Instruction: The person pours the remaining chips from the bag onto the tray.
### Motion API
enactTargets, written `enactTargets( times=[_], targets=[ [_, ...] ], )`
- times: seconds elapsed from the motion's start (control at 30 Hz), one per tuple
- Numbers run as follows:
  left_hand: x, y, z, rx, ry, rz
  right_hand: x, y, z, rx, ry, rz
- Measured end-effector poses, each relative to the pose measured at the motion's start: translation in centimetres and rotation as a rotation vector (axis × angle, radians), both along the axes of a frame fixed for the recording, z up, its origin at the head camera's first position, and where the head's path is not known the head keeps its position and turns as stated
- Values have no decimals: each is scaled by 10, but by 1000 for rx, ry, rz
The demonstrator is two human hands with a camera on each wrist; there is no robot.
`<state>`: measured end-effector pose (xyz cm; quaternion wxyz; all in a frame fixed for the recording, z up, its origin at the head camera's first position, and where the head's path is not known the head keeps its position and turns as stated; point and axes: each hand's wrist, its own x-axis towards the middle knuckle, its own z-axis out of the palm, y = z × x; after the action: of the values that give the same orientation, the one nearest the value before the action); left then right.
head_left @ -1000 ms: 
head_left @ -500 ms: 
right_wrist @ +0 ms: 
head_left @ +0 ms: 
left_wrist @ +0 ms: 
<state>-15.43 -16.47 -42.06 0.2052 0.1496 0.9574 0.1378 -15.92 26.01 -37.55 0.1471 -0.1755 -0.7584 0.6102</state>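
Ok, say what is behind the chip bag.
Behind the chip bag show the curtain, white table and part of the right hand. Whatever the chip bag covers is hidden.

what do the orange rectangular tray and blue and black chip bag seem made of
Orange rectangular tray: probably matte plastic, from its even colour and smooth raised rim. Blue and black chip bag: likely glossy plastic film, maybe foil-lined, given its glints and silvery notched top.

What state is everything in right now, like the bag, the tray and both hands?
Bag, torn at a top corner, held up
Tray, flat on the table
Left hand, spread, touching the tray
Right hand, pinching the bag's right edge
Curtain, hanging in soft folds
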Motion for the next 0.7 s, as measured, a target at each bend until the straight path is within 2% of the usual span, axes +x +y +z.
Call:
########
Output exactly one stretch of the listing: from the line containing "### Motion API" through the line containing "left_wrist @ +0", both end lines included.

### Motion API
enactTargets, written `enactTargets( times=[_], targets=[ [_, ...] ], )`
- times: seconds elapsed from the motion's start (control at 30 Hz), one per tuple
- Numbers run as follows:
  left_hand: x, y, z, rx, ry, rz
  right_hand: x, y, z, rx, ry, rz
- Measured end-effector poses, each relative to the pose measured at the motion's start: translation in centimetres and rotation as a rotation vector (axis × angle, radians), both along the axes of a frame fixed for the recording, z up, its origin at the head camera's first position, and where the head's path is not known the head keeps its position and turns as stated
- Values have no decimals: each is scaled by 10, but by 1000 for rx, ry, rz
The demonstrator is two human hands with a camera on each wrist; there is no robot.
`<state>`: measured end-effector pose (xyz cm; quaternion wxyz; all in a frame fixed for the recording, z up, its origin at the head camera's first position, and where the head's path is not known the head keeps its position and turns as stated; point and axes: each hand's wrist, its own x-axis towards the middle knuckle, its own z-axis out of the palm, y = z × x; after the action: of the values that give the same orientation, the one nearest the value before the action); left then right.
head_left @ -1000 ms: 
head_left @ -500 ms: 
right_wrist @ +0 ms: 
head_left @ +0 ms: 
left_wrist @ +0 ms: 

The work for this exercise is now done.